■ Problem to solve ■
Every line of the data below that holds the string "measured" needs to be reported.

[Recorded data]
|---|

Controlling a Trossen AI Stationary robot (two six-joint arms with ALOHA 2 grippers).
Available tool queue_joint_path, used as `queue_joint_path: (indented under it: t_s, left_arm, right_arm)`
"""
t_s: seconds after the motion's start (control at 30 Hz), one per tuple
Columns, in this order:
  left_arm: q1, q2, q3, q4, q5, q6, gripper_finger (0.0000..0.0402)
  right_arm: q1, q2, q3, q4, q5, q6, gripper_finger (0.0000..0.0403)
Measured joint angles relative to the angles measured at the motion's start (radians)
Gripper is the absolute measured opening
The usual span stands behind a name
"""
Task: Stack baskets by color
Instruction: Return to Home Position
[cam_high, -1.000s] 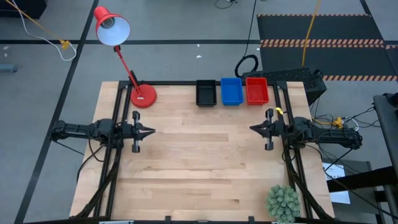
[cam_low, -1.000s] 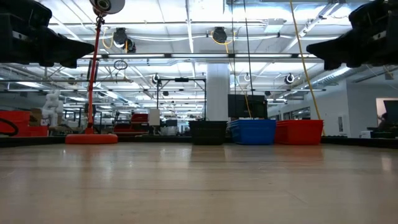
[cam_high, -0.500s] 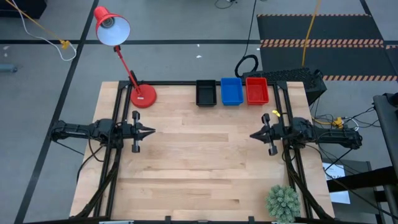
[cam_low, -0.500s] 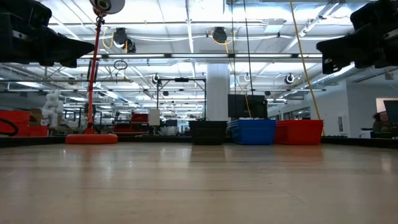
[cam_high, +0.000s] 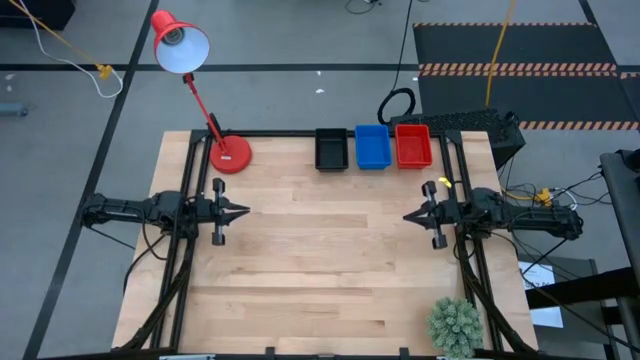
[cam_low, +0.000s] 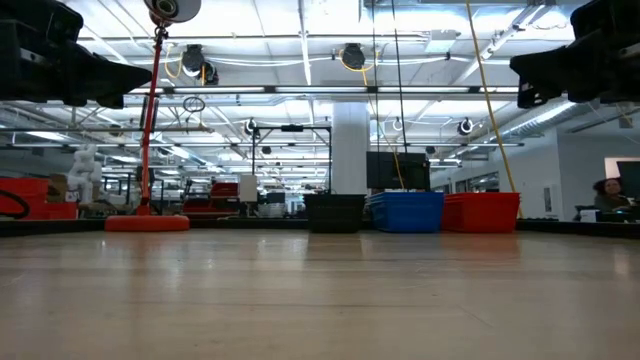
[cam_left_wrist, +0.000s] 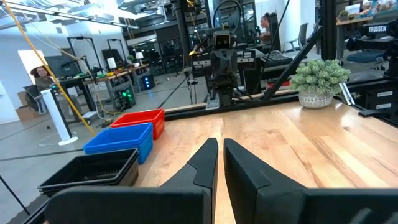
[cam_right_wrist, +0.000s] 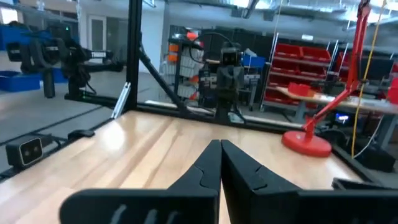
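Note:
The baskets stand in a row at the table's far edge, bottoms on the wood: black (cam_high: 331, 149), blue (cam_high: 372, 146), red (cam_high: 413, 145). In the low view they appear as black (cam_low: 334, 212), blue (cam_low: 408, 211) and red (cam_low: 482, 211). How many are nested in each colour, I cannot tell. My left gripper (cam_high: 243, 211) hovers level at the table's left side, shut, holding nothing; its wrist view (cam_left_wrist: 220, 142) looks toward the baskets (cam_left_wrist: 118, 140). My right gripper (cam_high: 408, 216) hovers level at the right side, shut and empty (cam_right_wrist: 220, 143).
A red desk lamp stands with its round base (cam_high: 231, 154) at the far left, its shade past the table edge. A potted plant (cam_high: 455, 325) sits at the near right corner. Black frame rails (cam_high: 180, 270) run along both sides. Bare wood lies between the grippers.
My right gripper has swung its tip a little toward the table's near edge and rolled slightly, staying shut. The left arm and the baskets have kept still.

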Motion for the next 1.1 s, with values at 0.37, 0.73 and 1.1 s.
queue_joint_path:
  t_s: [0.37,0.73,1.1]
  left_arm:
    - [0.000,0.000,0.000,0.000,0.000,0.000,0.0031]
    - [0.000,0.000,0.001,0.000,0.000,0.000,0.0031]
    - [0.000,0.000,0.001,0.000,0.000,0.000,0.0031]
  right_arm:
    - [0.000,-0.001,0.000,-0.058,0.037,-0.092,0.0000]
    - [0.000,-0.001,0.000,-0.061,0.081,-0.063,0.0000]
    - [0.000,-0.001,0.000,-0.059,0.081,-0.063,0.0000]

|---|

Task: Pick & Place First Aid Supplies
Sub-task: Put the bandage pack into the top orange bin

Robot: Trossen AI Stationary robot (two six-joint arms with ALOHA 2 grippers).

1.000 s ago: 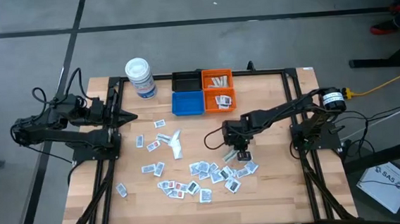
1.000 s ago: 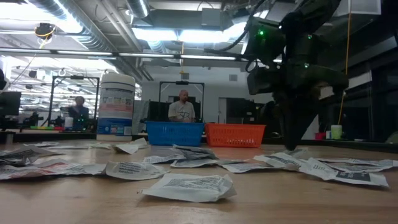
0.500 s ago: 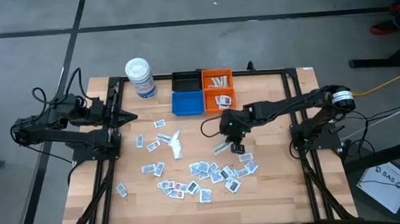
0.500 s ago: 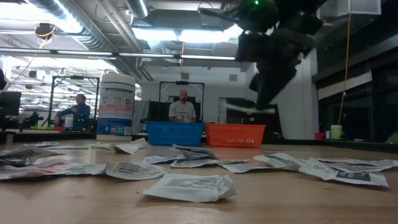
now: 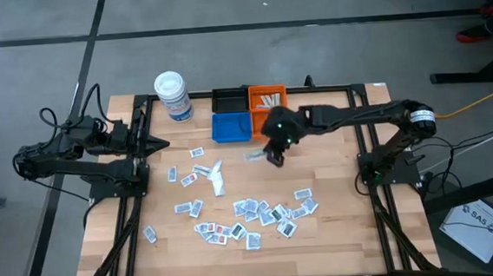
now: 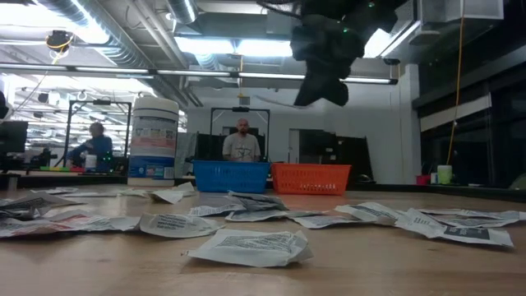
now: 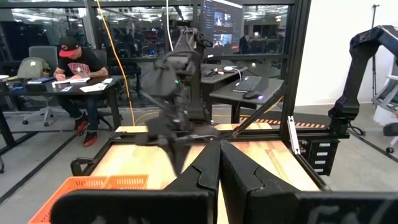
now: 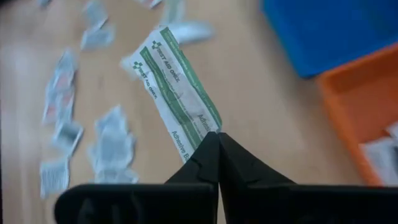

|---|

■ Task answer ■
Measured joint angles relative to the angles measured at the motion's start (radians)
Gripper is the absolute measured opening

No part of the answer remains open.